_Problem description_
Leave out the pictures and copy everything else in the records exactly.

*** Provided entries Section Begins ***

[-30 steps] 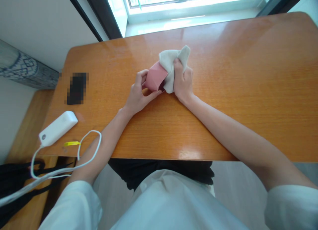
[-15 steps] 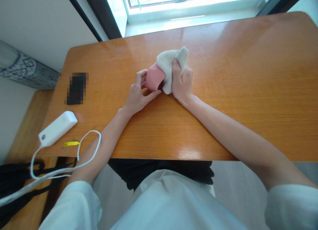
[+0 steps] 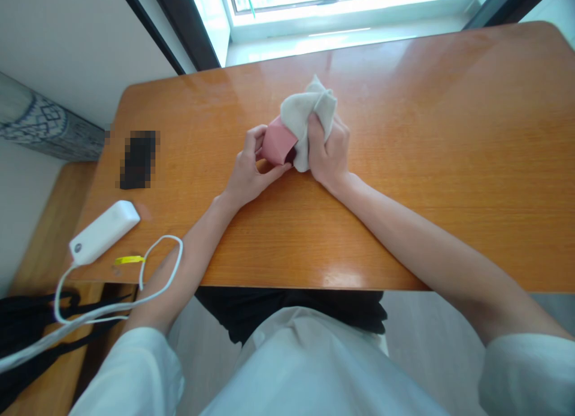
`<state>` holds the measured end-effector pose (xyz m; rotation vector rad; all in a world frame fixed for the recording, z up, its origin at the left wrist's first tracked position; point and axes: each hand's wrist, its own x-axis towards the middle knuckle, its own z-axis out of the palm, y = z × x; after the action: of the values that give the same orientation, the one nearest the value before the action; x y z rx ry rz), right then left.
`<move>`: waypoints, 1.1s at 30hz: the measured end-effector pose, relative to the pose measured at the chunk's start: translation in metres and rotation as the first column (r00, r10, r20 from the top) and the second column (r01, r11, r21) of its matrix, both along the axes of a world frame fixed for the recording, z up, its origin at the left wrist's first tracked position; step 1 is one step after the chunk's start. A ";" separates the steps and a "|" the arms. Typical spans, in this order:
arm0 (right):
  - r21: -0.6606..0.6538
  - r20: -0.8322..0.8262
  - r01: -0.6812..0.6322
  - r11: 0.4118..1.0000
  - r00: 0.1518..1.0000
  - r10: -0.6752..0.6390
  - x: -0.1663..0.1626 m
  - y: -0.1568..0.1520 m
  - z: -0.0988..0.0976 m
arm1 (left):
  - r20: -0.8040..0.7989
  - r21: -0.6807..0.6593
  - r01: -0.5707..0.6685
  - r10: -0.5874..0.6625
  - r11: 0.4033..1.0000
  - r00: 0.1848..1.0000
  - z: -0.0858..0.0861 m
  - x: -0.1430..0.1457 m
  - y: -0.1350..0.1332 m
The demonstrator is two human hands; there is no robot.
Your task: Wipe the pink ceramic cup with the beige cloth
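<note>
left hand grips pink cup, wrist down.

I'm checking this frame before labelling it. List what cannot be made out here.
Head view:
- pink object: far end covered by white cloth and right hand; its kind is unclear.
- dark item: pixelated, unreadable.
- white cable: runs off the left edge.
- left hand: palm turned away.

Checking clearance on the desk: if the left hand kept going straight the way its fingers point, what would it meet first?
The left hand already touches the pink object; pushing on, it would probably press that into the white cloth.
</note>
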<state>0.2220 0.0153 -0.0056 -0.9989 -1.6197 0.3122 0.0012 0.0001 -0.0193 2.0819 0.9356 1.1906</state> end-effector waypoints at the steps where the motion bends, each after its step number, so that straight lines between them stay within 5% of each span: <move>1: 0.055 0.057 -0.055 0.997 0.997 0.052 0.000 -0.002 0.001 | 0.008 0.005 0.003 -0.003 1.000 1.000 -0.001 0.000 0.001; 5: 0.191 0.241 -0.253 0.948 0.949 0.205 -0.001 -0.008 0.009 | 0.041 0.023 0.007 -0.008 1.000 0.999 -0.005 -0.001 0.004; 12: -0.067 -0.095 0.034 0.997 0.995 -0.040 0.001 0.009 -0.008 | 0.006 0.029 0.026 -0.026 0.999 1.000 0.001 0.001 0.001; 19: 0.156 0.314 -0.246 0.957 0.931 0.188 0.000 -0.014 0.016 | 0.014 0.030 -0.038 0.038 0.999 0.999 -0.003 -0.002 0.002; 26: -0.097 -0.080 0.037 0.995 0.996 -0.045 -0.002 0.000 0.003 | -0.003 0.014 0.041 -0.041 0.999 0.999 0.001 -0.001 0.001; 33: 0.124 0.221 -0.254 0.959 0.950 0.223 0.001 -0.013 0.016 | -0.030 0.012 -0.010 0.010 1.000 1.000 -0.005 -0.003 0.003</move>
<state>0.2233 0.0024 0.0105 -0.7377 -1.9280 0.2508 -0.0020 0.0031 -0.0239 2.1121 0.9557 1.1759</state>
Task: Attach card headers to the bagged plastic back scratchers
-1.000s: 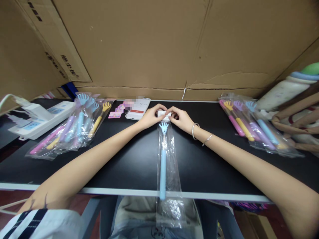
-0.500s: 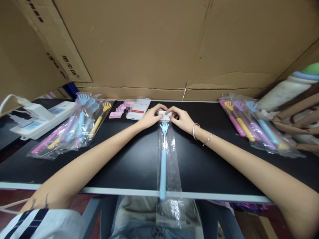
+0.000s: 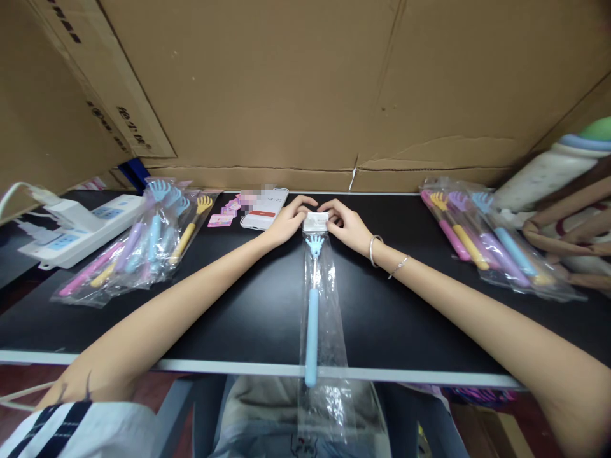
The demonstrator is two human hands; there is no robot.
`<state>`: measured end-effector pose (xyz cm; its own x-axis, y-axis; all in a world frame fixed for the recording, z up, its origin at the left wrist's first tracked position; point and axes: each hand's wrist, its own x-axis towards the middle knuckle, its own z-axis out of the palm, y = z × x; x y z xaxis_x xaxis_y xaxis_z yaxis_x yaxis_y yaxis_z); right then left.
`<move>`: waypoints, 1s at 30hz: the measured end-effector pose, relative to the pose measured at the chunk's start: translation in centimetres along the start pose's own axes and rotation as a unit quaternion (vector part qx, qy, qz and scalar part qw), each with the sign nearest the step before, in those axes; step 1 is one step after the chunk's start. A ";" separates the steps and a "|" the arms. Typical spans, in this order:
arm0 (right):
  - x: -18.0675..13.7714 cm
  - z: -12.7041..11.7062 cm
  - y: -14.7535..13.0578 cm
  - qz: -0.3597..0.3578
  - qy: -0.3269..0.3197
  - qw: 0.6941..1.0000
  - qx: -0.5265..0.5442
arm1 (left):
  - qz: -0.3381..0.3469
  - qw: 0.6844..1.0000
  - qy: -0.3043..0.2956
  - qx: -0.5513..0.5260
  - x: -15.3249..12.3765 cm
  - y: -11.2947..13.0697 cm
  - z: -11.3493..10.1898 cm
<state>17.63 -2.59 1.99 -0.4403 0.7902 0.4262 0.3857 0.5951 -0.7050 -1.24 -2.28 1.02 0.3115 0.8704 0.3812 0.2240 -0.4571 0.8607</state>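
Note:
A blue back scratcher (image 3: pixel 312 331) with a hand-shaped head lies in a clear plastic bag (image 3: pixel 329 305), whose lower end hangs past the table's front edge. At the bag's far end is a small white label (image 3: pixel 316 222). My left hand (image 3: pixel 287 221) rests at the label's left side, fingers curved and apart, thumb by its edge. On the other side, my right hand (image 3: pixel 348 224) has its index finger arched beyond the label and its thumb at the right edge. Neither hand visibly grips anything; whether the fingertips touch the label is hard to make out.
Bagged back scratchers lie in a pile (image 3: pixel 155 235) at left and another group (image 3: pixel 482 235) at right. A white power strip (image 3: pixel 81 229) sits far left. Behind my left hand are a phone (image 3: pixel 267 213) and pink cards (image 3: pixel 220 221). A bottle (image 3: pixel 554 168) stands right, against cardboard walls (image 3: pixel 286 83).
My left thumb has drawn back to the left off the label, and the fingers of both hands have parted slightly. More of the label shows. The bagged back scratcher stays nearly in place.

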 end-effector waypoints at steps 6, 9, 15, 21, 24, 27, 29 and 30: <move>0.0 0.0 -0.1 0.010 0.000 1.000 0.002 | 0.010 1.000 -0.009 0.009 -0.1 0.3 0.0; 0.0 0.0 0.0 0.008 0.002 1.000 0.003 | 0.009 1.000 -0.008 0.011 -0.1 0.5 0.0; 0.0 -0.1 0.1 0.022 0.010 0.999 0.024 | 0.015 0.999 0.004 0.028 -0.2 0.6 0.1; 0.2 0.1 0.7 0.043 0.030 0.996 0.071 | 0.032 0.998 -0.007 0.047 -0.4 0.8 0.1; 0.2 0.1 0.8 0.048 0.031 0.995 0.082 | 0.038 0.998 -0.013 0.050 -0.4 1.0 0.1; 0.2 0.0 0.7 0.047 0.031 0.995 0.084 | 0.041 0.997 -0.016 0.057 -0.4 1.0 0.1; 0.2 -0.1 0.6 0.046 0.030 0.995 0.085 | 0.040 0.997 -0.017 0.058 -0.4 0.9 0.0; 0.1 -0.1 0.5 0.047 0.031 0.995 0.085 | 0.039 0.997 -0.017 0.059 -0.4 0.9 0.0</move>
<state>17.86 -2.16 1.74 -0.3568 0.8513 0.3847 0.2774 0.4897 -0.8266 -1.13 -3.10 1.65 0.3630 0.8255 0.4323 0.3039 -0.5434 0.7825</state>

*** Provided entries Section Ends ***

_Answer box_
[-30 steps] 
[-15 steps] 
[+0 steps] 
`<state>` holds the measured end-effector pose (xyz m; rotation vector rad; all in a world frame fixed for the recording, z up, its origin at the left wrist's first tracked position; point and axes: each hand's wrist, its own x-axis towards the middle knuckle, its own z-axis out of the palm, y = z × x; after the action: of the values that give the same orientation, the one nearest the value before the action; x y z rx ry rz), right then left.
`<move>`: waypoints, 1.1s at 30hz: the measured end-effector pose, relative to the pose measured at the chunk's start: translation in metres and rotation as the first column (r00, r10, r20 from the top) and the second column (r01, r11, r21) of its matrix, both along the axes of a world frame fixed for the recording, z up, its origin at the left wrist's first tracked position; step 1 is one step after the chunk's start. A ";" separates the steps and a "|" the arms. Typical spans, in this order:
arm0 (right):
  - r21: -0.6606..0.6538
  - r20: -0.8322..0.8262
  - r01: -0.6812..0.6322
  - r11: 0.4118..1.0000
  - r00: 0.1518..1.0000
  - r10: -0.6752..0.6390
  - x: -0.1663..0.1626 m
  - y: -0.1568..0.1520 m
  - z: -0.0988..0.0976 m
arm1 (left):
  - r20: -0.8040..0.7989
  - r21: -0.6807..0.6593
  - r01: -0.5707..0.6685
  - r10: -0.5874..0.6625
  - r11: 0.4033..1.0000
  - r00: 0.1848..1.0000
  - z: -0.0858..0.0861 m
  - x: -0.1430..0.1457 m
  - y: -0.1350..0.1332 m
The demonstrator is two human hands; there is no robot.
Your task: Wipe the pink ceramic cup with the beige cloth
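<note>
left hand grips pink cup, wrist down.

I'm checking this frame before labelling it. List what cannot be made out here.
Head view:
- pink object: far end covered by white cloth and right hand; its kind is unclear.
- dark item: pixelated, unreadable.
- white cable: runs off the left edge.
- left hand: palm turned away.

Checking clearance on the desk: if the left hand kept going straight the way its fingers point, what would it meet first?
The left hand already touches the pink object; pushing on, it would probably press that into the white cloth.
</note>
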<state>0.2220 0.0153 -0.0056 -0.9989 -1.6197 0.3122 0.0012 0.0001 -0.0193 2.0819 0.9356 1.1906</state> end-effector waypoints at the steps where the motion bends, each after its step number, so that straight lines between them stay within 5% of each span: <move>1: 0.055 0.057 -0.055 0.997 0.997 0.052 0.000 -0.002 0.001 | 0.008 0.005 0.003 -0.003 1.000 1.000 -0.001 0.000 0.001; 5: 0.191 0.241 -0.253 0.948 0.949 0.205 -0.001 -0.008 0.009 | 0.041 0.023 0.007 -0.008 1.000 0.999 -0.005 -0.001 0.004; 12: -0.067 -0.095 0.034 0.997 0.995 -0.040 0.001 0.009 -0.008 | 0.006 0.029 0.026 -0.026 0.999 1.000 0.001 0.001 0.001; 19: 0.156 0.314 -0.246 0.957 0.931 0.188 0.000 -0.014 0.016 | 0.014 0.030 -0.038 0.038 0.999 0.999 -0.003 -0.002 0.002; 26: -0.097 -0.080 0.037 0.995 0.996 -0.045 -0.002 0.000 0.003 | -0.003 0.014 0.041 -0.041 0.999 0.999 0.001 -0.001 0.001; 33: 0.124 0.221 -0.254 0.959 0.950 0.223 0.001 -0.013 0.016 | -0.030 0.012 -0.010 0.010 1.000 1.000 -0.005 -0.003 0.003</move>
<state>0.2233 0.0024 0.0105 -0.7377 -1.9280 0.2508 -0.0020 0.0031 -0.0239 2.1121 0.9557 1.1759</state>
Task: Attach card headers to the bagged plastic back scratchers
-1.000s: 
-0.500s: 
+0.000s: 
The demonstrator is two human hands; there is no robot.
`<state>`: measured end-effector pose (xyz cm; its own x-axis, y-axis; all in a world frame fixed for the recording, z up, its origin at the left wrist's first tracked position; point and axes: each hand's wrist, its own x-axis towards the middle knuckle, its own z-axis out of the palm, y = z × x; x y z xaxis_x xaxis_y xaxis_z yaxis_x yaxis_y yaxis_z); right then left.
`<move>`: waypoints, 1s at 30hz: the measured end-effector pose, relative to the pose measured at the chunk's start: translation in centimetres along the start pose's own axes and rotation as a unit quaternion (vector part qx, qy, qz and scalar part qw), each with the sign nearest the step before, in those axes; step 1 is one step after the chunk's start. A ";" separates the steps and a "|" the arms. Typical spans, in this order:
arm0 (right):
  - x: -18.0675..13.7714 cm
  - z: -12.7041..11.7062 cm
  - y: -14.7535..13.0578 cm
  - qz: -0.3597..0.3578
  - qy: -0.3269..0.3197
  - qw: 0.6941..1.0000
  - qx: -0.5265..0.5442
arm1 (left):
  - qz: -0.3381..0.3469
  - qw: 0.6844..1.0000
  - qy: -0.3043..0.2956
  - qx: -0.5513..0.5260
  - x: -15.3249..12.3765 cm
  - y: -11.2947..13.0697 cm
  - z: -11.3493..10.1898 cm
<state>17.63 -2.59 1.99 -0.4403 0.7902 0.4262 0.3857 0.5951 -0.7050 -1.24 -2.28 1.02 0.3115 0.8704 0.3812 0.2240 -0.4571 0.8607</state>
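Note:
A blue back scratcher (image 3: pixel 312 331) with a hand-shaped head lies in a clear plastic bag (image 3: pixel 329 305), whose lower end hangs past the table's front edge. At the bag's far end is a small white label (image 3: pixel 316 222). My left hand (image 3: pixel 287 221) rests at the label's left side, fingers curved and apart, thumb by its edge. On the other side, my right hand (image 3: pixel 348 224) has its index finger arched beyond the label and its thumb at the right edge. Neither hand visibly grips anything; whether the fingertips touch the label is hard to make out.
Bagged back scratchers lie in a pile (image 3: pixel 155 235) at left and another group (image 3: pixel 482 235) at right. A white power strip (image 3: pixel 81 229) sits far left. Behind my left hand are a phone (image 3: pixel 267 213) and pink cards (image 3: pixel 220 221). A bottle (image 3: pixel 554 168) stands right, against cardboard walls (image 3: pixel 286 83).
My left thumb has drawn back to the left off the label, and the fingers of both hands have parted slightly. More of the label shows. The bagged back scratcher stays nearly in place.
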
 end-effector waypoints at steps 6, 9, 15, 21, 24, 27, 29 and 30: <move>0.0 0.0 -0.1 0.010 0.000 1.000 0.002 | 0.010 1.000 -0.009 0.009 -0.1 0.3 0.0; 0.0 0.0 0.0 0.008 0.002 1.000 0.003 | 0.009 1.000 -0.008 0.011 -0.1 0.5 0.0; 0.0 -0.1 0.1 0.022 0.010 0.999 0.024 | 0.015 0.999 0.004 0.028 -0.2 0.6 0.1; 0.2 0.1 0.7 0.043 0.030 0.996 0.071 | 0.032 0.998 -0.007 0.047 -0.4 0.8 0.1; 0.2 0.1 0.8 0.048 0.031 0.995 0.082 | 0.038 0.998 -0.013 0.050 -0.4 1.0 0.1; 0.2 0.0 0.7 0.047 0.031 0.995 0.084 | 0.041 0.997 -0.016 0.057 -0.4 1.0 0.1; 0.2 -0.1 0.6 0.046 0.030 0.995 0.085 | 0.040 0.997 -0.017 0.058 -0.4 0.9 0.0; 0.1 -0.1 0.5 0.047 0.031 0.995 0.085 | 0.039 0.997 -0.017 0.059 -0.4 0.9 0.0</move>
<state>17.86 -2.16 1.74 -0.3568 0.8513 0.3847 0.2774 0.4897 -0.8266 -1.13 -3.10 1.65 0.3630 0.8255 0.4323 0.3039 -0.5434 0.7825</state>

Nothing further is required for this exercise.